Kaspersky has just released its Q2 2024 report analyzing the overall cybersecurity landscape for industrial control systems (ICS). Accordingly, the number of ransomware attacks increased by 20% compared to the previous quarter.
The report finds that critical infrastructure sectors around the world are facing increasing risks from cyberattacks, with ransomware and spyware posing the most serious threats.
According to research by cybersecurity experts, the proportion of industrial control computers globally at risk of becoming targets of cyber attacks has slightly decreased from 24.4% in the first quarter of 2024 to 23.5% in the second quarter of 2024.
However, the number of ransomware attacks increased sharply, with the rate of ICS computers affected by ransomware increasing by 1.2 times compared to the previous quarter. This is the highest level recorded since 2023.
The report also identifies spyware as a persistent threat. Attackers can use spyware to conduct espionage, paving the way for ransomware and targeted attacks.
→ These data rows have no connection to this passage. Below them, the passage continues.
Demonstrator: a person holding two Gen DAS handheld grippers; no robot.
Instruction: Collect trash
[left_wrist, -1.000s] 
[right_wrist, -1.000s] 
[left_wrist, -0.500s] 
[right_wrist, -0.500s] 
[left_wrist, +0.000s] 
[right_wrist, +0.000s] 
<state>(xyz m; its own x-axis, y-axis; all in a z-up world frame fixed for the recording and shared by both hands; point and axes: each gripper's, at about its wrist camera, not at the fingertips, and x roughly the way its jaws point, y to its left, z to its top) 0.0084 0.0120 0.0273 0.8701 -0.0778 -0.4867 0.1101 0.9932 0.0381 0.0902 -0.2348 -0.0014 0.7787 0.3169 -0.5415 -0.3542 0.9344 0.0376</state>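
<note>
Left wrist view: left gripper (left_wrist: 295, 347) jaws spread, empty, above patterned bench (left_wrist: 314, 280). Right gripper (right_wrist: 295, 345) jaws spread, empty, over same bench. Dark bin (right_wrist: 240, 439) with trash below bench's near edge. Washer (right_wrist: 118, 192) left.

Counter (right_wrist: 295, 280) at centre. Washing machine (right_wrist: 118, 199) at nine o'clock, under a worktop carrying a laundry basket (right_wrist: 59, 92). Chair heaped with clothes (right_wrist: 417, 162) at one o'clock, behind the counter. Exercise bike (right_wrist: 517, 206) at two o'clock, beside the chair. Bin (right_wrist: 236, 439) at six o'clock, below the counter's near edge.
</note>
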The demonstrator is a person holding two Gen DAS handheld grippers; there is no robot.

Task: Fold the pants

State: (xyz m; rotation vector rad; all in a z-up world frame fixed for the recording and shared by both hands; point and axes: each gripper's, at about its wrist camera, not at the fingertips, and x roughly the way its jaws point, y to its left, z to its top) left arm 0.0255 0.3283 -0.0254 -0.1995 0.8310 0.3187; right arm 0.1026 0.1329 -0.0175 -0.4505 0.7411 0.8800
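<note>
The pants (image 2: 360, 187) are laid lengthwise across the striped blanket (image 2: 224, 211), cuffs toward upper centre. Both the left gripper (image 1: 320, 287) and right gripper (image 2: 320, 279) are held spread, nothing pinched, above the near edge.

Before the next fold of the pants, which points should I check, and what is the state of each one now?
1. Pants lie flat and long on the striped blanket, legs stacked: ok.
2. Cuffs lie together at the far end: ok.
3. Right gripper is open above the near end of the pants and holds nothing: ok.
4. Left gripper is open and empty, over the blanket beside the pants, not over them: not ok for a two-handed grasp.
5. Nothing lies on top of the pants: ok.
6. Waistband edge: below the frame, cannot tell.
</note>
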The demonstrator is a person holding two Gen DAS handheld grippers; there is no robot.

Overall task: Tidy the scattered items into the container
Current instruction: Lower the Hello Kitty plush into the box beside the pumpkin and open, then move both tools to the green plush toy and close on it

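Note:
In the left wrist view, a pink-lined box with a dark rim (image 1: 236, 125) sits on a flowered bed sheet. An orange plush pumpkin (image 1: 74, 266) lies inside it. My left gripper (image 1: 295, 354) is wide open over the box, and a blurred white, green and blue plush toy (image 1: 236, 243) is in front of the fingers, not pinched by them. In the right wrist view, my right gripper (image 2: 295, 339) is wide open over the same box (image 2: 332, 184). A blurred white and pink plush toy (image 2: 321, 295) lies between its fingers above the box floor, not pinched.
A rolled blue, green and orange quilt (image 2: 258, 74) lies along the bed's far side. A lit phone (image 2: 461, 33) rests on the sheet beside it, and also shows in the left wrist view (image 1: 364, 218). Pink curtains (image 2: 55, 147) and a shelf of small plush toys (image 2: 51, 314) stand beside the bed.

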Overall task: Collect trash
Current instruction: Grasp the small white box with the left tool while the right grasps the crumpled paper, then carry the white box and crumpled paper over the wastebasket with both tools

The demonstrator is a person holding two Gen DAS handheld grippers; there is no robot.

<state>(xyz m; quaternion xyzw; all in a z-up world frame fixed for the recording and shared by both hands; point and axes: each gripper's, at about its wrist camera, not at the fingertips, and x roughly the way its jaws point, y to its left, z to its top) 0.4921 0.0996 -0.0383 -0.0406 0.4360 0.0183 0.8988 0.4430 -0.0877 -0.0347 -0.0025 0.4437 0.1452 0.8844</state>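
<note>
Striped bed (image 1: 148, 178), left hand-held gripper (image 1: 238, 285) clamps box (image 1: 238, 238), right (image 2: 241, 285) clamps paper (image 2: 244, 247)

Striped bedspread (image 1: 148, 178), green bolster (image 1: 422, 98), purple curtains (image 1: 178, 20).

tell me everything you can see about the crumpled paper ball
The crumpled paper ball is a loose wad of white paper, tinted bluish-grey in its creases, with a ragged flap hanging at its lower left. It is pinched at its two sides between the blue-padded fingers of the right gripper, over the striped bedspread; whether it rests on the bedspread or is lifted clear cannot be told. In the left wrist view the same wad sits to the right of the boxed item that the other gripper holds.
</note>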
According to research by cybersecurity experts, cybercriminals are constantly innovating attack techniques to deploy malware and mine cryptocurrencies on ICS computers. Kaspersky has discovered and recorded the rise of a new attack technique, fileless malware. Accordingly, malware is run directly in the system's memory, making detection and prevention more difficult.
The data also shows that ICS systems in Africa remain the most targeted, with 30% of computers affected. Northern Europe has the lowest attack rate (11.3%).
By economic sector, the building automation sector recorded the highest rate of ICS computer attacks, although the overall attack rate across all sectors decreased in the second quarter of 2024.
To protect industrial control computers from threats, cybersecurity experts offer the following recommendations:
- Regularly conduct security checks, monitoring and assessments of information technology systems in general and industrial control computer systems to maintain maximum security levels.
- Organize training programs specifically for employees working with industrial control systems and for those directly responsible for IT security/industrial control computer systems.
- Timely update of core equipment and systems of industrial control network in the enterprise.
- Security patches and fixes need to be applied as soon as possible to prevent serious production disruptions that can cost millions of dollars.
- Use reputable solutions to extend security to industrial control systems, providing centralized asset and risk management solutions...
- Provide threat updates to security teams responsible for protecting industrial control systems.